Po raz pierwszy miałem okazję oglądać Budapeszt zimą... :-)
Bardzo potrzeba nam było tego wyjazdu - żeby odpocząć, zrelaksować się, wymoczyć tyłki w wodach termalnych i po prostu połazić po naszym ulubionym ostatnio mieście. A na koniec odwiedzić lokal bardzo słynnej gwiazdy ;-)
A koszty były, szczerze mówiąc, żadne. Idealny low-costowy citibreak:
Przelot (Wizzair): 64 zł.
Nocleg: Yolo Hostel: 40 zł. (za dwie doby w dwuosobowym pokoju w promocji na stronie Hostelsclub) :-)
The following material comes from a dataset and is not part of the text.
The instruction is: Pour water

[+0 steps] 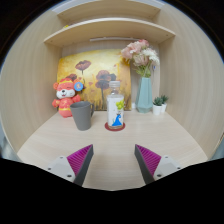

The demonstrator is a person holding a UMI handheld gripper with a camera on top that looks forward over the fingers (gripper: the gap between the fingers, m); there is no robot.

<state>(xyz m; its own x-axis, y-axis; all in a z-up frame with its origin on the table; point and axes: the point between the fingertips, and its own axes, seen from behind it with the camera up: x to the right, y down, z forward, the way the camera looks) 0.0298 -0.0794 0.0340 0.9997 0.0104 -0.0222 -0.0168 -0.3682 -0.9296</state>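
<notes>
While the gripper point(113, 160) hovers low over the pale wooden table point(110, 145), its jaws stand wide apart and hold nothing, and the magenta pads point(80, 157) face each other. Beyond the fingers, a clear water bottle point(115, 105) with a blue label stands upright on a round coaster point(115, 127). Just beside the bottle stands a grey cup point(81, 115), apart from it. Behind the cup sits a red and white toy figure point(66, 96). Near the bottle on the other side are a light blue vase point(144, 94) with pink flowers point(139, 54) and a small potted plant point(159, 103). A yellow picture point(90, 70) leans at the back
</notes>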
Ponieważ nocowaliśmy w północnej części Pesztu, zdecydowaliśmy się na spacery po tej części miasta. Najpierw termy Lukács i jedno z najwspanialszych zimowych doświadczeń. Bo tęskno teraz do siedzenia w gorącej wodzie w basenie, na zewnątrz budynku... pod koniec stycznia... :-)
A potem już tylko łażenie, podziwianie i piwo ;-)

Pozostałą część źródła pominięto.